▶ _PROBLEM REQUIREMENTS_
Once the images are removed, repeat all of the entries exactly.

▶ _DATA SHOWN_
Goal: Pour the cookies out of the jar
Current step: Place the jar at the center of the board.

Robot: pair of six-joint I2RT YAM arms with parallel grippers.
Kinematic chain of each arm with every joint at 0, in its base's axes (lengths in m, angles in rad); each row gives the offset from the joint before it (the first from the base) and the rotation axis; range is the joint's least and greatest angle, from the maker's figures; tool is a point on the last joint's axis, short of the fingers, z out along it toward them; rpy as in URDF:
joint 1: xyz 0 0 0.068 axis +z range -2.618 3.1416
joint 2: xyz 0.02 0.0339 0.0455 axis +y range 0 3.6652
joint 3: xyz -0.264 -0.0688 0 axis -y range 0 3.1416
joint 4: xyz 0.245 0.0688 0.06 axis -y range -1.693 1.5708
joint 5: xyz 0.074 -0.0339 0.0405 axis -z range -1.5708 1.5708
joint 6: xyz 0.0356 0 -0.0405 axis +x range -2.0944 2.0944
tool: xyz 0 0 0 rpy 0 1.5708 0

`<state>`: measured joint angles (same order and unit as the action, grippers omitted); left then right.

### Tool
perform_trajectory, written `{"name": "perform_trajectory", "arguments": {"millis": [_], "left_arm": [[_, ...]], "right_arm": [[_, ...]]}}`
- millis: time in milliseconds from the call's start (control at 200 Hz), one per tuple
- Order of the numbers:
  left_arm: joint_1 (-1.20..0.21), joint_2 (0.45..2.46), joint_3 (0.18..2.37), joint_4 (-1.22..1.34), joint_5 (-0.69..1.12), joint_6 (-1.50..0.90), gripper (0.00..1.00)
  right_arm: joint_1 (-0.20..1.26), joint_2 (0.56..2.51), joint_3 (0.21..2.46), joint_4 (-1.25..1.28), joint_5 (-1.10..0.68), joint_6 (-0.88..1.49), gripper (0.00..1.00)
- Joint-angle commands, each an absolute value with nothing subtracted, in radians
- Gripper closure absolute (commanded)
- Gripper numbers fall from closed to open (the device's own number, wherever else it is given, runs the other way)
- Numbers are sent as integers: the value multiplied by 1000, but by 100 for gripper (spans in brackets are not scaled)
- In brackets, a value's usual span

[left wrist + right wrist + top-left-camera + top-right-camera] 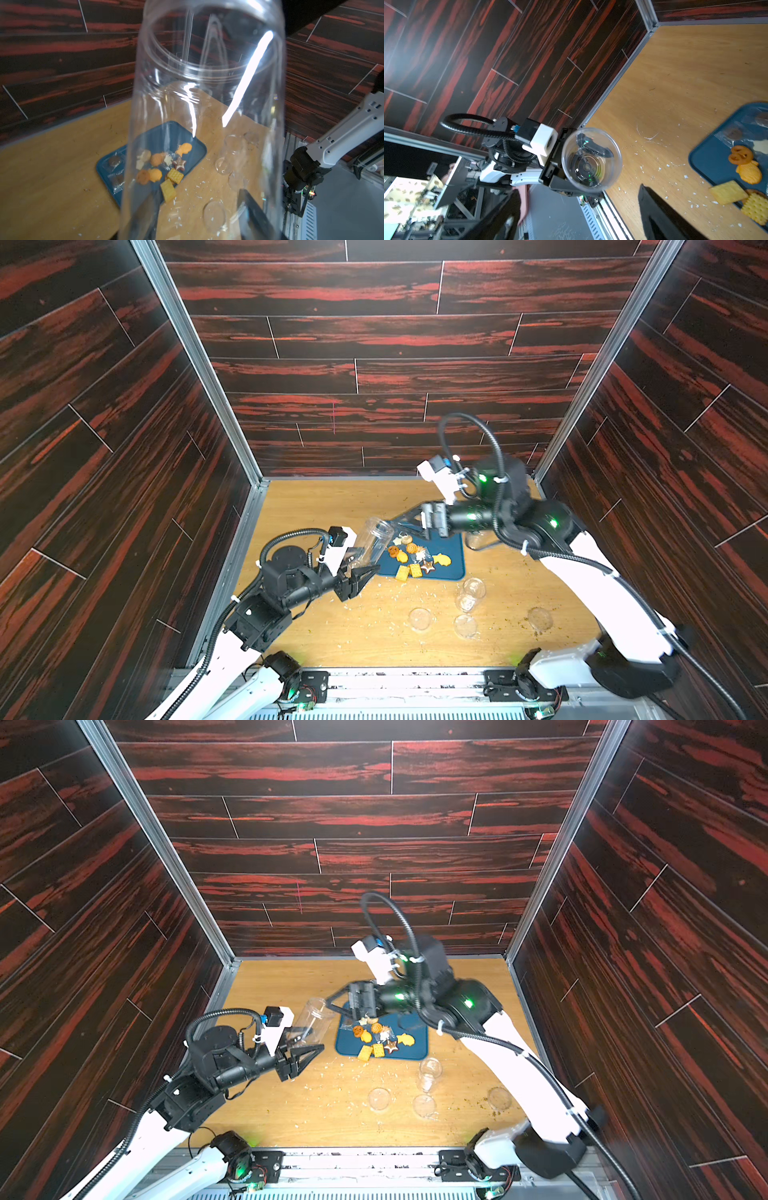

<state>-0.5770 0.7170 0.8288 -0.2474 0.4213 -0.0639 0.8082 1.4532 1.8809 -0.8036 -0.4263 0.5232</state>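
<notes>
The cookies (415, 558) lie on a blue tray (455, 568) just ahead of the left gripper (372, 570), which pinches the empty jar (376, 539) by its base, leaving the mouth clear; the right gripper (399, 526) hangs spread.

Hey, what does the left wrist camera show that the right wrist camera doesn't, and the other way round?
Left wrist only: other clear jars and a lid lying on the table, plus the brown star cookie. Right wrist only: a look straight into the jar through its open mouth, nothing inside, with the left wrist camera behind it. Both: the held jar, the blue tray, some cookies and pale crumbs.
</notes>
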Motion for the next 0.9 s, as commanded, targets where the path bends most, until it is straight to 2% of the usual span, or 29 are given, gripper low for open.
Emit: {"name": "perform_trajectory", "arguments": {"millis": [0,85,586,736,897], "left_arm": [[-574,730,877,-272,464,15,52],[-574,739,887,-266,473,19,52],[-574,763,926,-288,493,58,52],[-574,759,929,-305,497,70,52],[-574,753,933,-322,491,86,52]], "right_arm": [[835,1519,1980,-981,-331,455,8],[836,1538,2009,-1000,-303,456,8],[871,1634,2055,-982,-386,477,8],[871,1640,2058,-960,-389,482,12],[871,1651,2059,-940,-446,500,21]]}}
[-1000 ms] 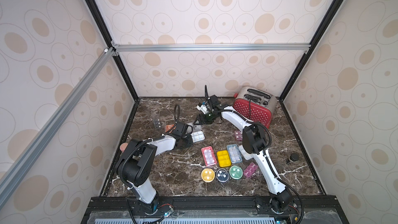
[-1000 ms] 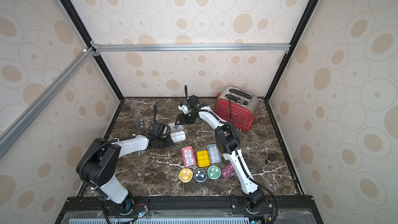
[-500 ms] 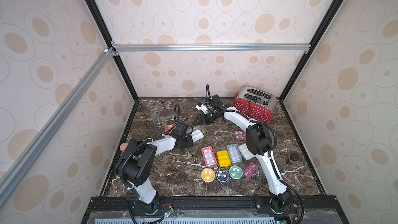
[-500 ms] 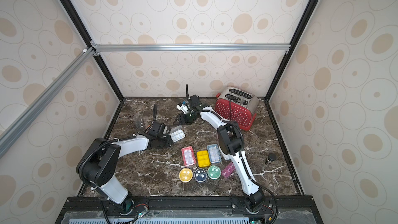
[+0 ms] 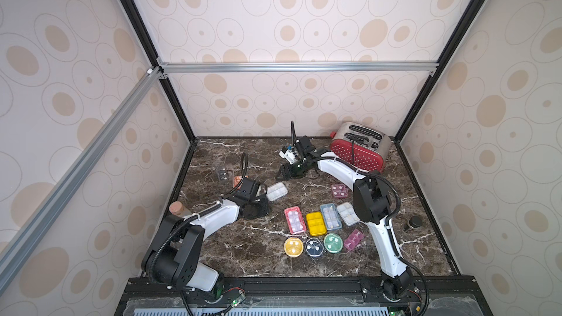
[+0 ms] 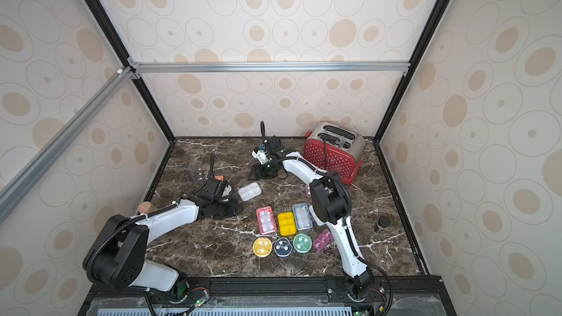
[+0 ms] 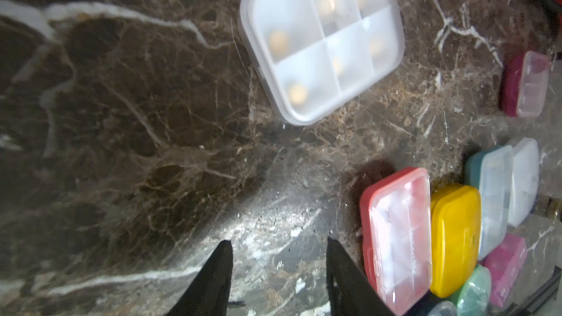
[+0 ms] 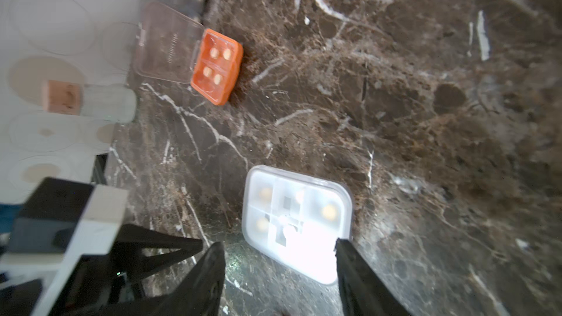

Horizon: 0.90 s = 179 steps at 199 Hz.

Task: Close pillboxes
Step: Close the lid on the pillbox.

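A marble tabletop (image 5: pixel 231 247) is shown, with a red toaster (image 5: pixel 359 150) at the back. The left gripper (image 7: pixel 278 240) and right gripper (image 8: pixel 278 243) are held parted and empty, a white pillbox (image 5: pixel 276 191) lying between them. An orange pillbox (image 8: pixel 217 66) is seen with its lid raised, near the left gripper.

A frosted white six-compartment plastic pillbox (image 5: pixel 276 191) lies flat, lid shut, apart from a closed row lying side by side: a red rectangular case (image 5: pixel 294 220), a yellow rectangular case (image 5: pixel 316 223) and a blue rectangular case (image 5: pixel 331 216). An orange square case (image 8: pixel 216 66) sits with its clear lid open.
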Each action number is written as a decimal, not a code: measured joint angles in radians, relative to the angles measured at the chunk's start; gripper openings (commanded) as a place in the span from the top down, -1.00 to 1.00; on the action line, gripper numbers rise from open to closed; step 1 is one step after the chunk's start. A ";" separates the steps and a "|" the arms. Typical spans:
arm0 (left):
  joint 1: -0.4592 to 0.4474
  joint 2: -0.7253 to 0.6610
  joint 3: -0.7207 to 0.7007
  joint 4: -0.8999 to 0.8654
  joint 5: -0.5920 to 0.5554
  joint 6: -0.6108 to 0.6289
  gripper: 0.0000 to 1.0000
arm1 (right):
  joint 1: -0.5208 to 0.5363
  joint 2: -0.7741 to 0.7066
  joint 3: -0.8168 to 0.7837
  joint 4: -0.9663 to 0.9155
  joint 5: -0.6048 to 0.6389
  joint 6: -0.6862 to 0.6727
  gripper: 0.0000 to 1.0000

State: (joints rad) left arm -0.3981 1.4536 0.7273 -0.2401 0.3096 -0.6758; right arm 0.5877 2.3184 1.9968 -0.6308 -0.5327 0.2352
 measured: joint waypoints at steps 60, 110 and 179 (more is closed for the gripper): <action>0.043 0.039 0.089 0.021 -0.010 -0.062 -0.53 | 0.060 0.006 0.000 -0.052 0.138 0.041 -0.25; 0.048 0.175 0.151 0.048 -0.087 -0.063 -0.45 | 0.062 0.038 0.002 -0.063 0.169 0.040 -0.21; 0.055 0.286 0.233 0.053 -0.137 -0.035 -0.31 | 0.065 0.081 0.029 -0.091 0.175 0.021 0.02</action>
State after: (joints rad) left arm -0.3428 1.7393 0.9604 -0.1871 0.1726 -0.7113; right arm 0.6529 2.3997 2.0254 -0.7216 -0.3580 0.2562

▶ _SOLUTION TO THIS EXERCISE_
Goal: Pour the cookies out of the jar
Current step: Place the jar at the center of the board.

Robot: pair of six-joint I2RT YAM arms with parallel grippers.
Kinematic chain of each arm with every joint at 0, in its base's axes (lengths in m, angles in rad); each row gives the offset from the joint before it (the first from the base) and the rotation axis; range is the joint's least and greatest angle, from the maker's figures; tool is a point on the last joint's axis, short of the fingers, z out along it toward them; rpy as in URDF:
joint 1: xyz 0 0 0.068 axis +z range -2.618 3.1416
joint 2: xyz 0.02 0.0339 0.0455 axis +y range 0 3.6652
joint 3: xyz -0.264 -0.0688 0 axis -y range 0 3.1416
joint 4: xyz 0.245 0.0688 0.06 axis -y range -1.693 1.5708
joint 5: xyz 0.074 -0.0339 0.0405 axis -z range -1.5708 1.5708
joint 6: xyz 0.0356 0 -0.0405 axis +x range -2.0944 2.0944
tool: xyz 0 0 0 rpy 0 1.5708 0

`<state>`: measured joint angles (same order and unit as the action, grippers omitted); left then right.

### Tool
perform_trajectory, written `{"name": "perform_trajectory", "arguments": {"millis": [_], "left_arm": [[_, ...]], "right_arm": [[_, ...]]}}`
- millis: time in milliseconds from the call's start (control at 200 Hz), one per tuple
- Order of the numbers:
  left_arm: joint_1 (-1.20..0.21), joint_2 (0.45..2.46), joint_3 (0.18..2.37), joint_4 (-1.22..1.34), joint_5 (-0.69..1.12), joint_6 (-1.50..0.90), gripper (0.00..1.00)
  right_arm: joint_1 (-0.20..1.26), joint_2 (0.56..2.51), joint_3 (0.21..2.46), joint_4 (-1.25..1.28), joint_5 (-1.10..0.68), joint_6 (-0.88..1.49), gripper (0.00..1.00)
- Joint-angle commands, each an absolute value with nothing subtracted, in radians
- Gripper closure absolute (commanded)
- Gripper numbers fall from closed to open (the device's own number, wherever else it is given, runs the other way)
- Numbers are sent as integers: the value multiplied by 1000, but by 100 for gripper (spans in brackets are not scaled)
- In brackets, a value's usual span

[left wrist + right wrist + top-left-camera + top-right-camera] 

<state>-0.5770 0.7170 0.8288 -0.2474 0.4213 -0.0639 0.8082 1.4532 1.8809 -0.8036 -0.4263 0.5232</state>
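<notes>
The cookies (415, 558) lie on a blue tray (455, 568) just ahead of the left gripper (372, 570), which pinches the empty jar (376, 539) by its base, leaving the mouth clear; the right gripper (399, 526) hangs spread.

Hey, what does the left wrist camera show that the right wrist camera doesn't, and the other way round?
Left wrist only: other clear jars and a lid lying on the table, plus the brown star cookie. Right wrist only: a look straight into the jar through its open mouth, nothing inside, with the left wrist camera behind it. Both: the held jar, the blue tray, some cookies and pale crumbs.
</notes>
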Motion for the next 0.9 s, as commanded, targets where the path bends most, until it is straight to 2% of the usual span, or 29 are given, gripper low for open.
Emit: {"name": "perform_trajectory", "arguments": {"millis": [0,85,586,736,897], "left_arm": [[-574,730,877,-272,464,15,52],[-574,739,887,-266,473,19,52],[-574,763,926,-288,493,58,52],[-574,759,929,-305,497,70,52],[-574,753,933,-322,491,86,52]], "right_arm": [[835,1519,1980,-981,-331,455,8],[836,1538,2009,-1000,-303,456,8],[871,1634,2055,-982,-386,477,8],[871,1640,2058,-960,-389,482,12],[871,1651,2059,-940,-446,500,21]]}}
[-1000 ms] 
[-1000 ms] 
[-500 ms] 
[-500 ms] 
[+0 ms] 
[+0 ms] 
[+0 ms] 
[+0 ms] 

Horizon: 0.90 s = 179 steps at 199 Hz.

Task: Close pillboxes
Step: Close the lid on the pillbox.

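A marble tabletop (image 5: pixel 231 247) is shown, with a red toaster (image 5: pixel 359 150) at the back. The left gripper (image 7: pixel 278 240) and right gripper (image 8: pixel 278 243) are held parted and empty, a white pillbox (image 5: pixel 276 191) lying between them. An orange pillbox (image 8: pixel 217 66) is seen with its lid raised, near the left gripper.

A frosted white six-compartment plastic pillbox (image 5: pixel 276 191) lies flat, lid shut, apart from a closed row lying side by side: a red rectangular case (image 5: pixel 294 220), a yellow rectangular case (image 5: pixel 316 223) and a blue rectangular case (image 5: pixel 331 216). An orange square case (image 8: pixel 216 66) sits with its clear lid open.
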Each action number is written as a decimal, not a code: measured joint angles in radians, relative to the angles measured at the chunk's start; gripper openings (commanded) as a place in the span from the top down, -1.00 to 1.00; on the action line, gripper numbers rise from open to closed; step 1 is one step after the chunk's start. A ";" separates the steps and a "|" the arms. Typical spans:
arm0 (left):
  joint 1: -0.4592 to 0.4474
  joint 2: -0.7253 to 0.6610
  joint 3: -0.7207 to 0.7007
  joint 4: -0.8999 to 0.8654
  joint 5: -0.5920 to 0.5554
  joint 6: -0.6108 to 0.6289
  gripper: 0.0000 to 1.0000
arm1 (right):
  joint 1: -0.5208 to 0.5363
  joint 2: -0.7741 to 0.7066
  joint 3: -0.8168 to 0.7837
  joint 4: -0.9663 to 0.9155
  joint 5: -0.6048 to 0.6389
  joint 6: -0.6862 to 0.6727
  gripper: 0.0000 to 1.0000

State: (joints rad) left arm -0.3981 1.4536 0.7273 -0.2401 0.3096 -0.6758; right arm 0.5877 2.3184 1.9968 -0.6308 -0.5327 0.2352
 measured: joint waypoints at steps 60, 110 and 179 (more is closed for the gripper): <action>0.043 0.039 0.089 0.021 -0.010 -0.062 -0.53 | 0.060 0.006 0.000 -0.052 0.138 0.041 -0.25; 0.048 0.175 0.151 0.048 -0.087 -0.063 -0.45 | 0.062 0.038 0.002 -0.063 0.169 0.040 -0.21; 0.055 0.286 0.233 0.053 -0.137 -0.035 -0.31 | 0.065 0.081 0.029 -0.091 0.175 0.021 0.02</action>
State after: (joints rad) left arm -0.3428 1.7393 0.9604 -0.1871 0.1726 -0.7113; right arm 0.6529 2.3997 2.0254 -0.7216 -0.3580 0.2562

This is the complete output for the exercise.